Finding a Meetup group to go to would be an easy start.
My understanding was the recovery model is considered goal-oriented and “consumer” or self-directed. For some social contact is an indirect goal, as most activities require some form of social interaction. There’s a difference between encouraging and “pushing” a person. I recall quite clearly asking my therapist why I wasn’t getting this and that out of my life and how I might achieve some of these goals, and she told me with exasperation and utter frustration, she’d been telling me all along— GO OUT AND INTERACT WITH PEOPLE WITH COMMON INTERESTS! Only then did it sink in—very little happens in your life if you don’t go outside your room and interact with people— even if having a “social life” isn’t your primary goal.
That interaction can be quite minimal, yet still have an impact.

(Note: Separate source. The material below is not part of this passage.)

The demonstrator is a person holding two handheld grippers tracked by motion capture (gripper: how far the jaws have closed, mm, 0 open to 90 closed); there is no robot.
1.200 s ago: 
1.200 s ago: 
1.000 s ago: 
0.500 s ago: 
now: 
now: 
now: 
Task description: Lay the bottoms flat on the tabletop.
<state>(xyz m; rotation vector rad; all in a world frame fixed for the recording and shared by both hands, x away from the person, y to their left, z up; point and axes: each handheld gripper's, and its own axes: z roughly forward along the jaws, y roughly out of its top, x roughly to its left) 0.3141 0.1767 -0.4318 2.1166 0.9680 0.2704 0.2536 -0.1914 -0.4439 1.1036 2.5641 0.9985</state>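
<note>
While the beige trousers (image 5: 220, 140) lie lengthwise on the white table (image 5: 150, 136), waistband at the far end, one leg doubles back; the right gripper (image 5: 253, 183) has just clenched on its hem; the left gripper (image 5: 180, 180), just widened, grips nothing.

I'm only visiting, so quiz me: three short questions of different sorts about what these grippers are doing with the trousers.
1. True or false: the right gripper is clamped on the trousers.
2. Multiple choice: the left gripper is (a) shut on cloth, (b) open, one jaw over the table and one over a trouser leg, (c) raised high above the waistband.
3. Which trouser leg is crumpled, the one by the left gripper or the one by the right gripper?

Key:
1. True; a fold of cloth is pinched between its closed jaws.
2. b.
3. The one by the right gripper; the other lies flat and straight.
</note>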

I recall an exercise from my hospitalization that struck me odd at the time, but in retrospect simple, yet compelling— during morning calisthenics/chair exercises they had us turn to our neighbor and smile. It was a reminder that sometimes it’s necessary to minimally acknowledge our fellow human beings, even if it’s perfunctory or performative.
To me the crux of implementing “The Recovery Model” isn’t a lack of goals, but a lack of an understanding what sorts of practical steps are required to inch closer toward these goals. And that’s something that caregivers, psychologists and others can help with.
Most needs lists include the following in one form or another: 1) Survival; 2) Friends; 3) Fun; 4) Freedom; and 5) Empowerment, which I usually think of as developing a vocational skill that you can exchange for money in our market economy.
Everyone, whether they have SZ or not, has to find a way to get these needs met. People with SZ have a harder time of it as they probably have lost a lot of confidence due to the illness and the negative effects.
I’m going to see if my son would be willing to see a psychologist again to get some assistance with moving forward beyond the baseline of healing his mind with drugs.
He’s being titrated down from a very high dose, so whatever the maintenance dose is going to be hasn’t been decided yet, but that’s another story.
Another reason to get on with recovery is that we caregivers aren’t going to be around forever to care for our family members. After we’re gone they’re going to have to take care of themselves.
Long-term isn’t going to first on people’s minds when they are dealing with a crisis or some kind of unacceptable behavior, but if a person is relatively stable then recovery is the next thing to think about.
I was thinking how difficult a process socialising can be for all of us, and can result in negative and stressful experiences. Nevertheless we cannot survive without some degree of socialisation. Relationship can always be improved upon and in the open dialogue approach due attention will be paid to how significant persons interact and the feelings that are invoked. Also many voices mean many ideas and shifting thoughts and feelings.